### Assigned task:
Reproduce exactly, with no other output, every line of the data below from the line containing "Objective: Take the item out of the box" to the end, inclusive.

☆ ☆ ☆

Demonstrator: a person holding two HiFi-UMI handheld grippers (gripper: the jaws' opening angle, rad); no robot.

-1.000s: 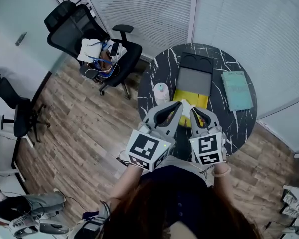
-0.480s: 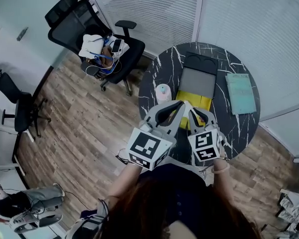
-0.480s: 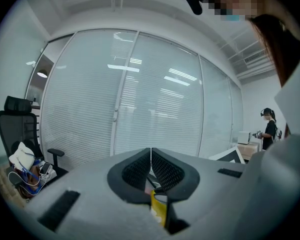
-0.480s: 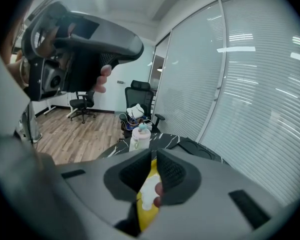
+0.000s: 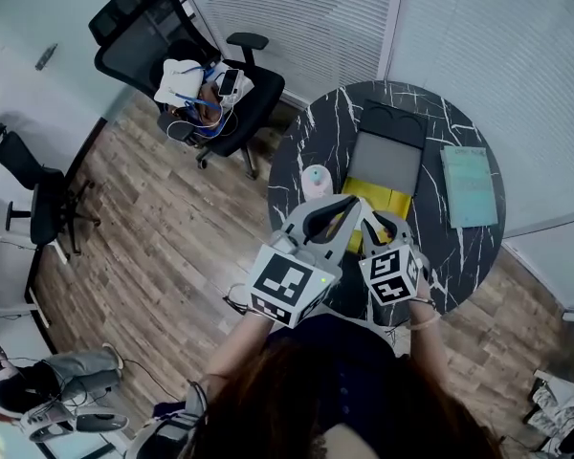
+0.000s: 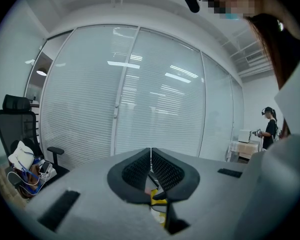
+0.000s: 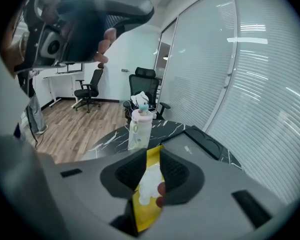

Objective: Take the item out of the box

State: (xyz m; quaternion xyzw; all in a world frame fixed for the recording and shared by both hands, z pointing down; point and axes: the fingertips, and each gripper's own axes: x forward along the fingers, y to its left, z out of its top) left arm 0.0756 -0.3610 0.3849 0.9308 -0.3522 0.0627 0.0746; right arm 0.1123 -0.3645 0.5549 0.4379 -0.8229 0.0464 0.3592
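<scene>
The yellow foil packet with white print (image 7: 146, 186) is clamped edge-up in the right gripper (image 7: 152, 155), its long axis running along the jaws and pointing toward the pale bottle with a pink cap (image 7: 140, 129). It seems lifted over the near end of the open grey box (image 5: 390, 163), so extraction looks underway, not finished. More yellow shows inside the box. The left gripper (image 6: 151, 153) is closed on nothing, beside the right gripper, above the near edge of the round black marble table (image 5: 445, 242).
</scene>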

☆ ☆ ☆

### Exercise output:
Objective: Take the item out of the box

State: (xyz m; quaternion xyzw; all in a world frame fixed for the recording and shared by both hands, z pointing down; point and axes: the fingertips, and each gripper's own axes: x forward along the fingers, y to its left, z out of its top) left arm 0.0756 -0.3610 0.3849 0.9308 -0.3522 0.0627 0.0746; right arm 0.1123 -0.3645 0.5549 0.4379 -0.8229 0.0464 0.3592
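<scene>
The yellow foil packet with white print (image 7: 146, 186) is clamped edge-up in the right gripper (image 7: 152, 155), its long axis running along the jaws and pointing toward the pale bottle with a pink cap (image 7: 140, 129). It seems lifted over the near end of the open grey box (image 5: 390, 163), so extraction looks underway, not finished. More yellow shows inside the box. The left gripper (image 6: 151, 153) is closed on nothing, beside the right gripper, above the near edge of the round black marble table (image 5: 445, 242).
</scene>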

The exercise is done, and nothing more is needed.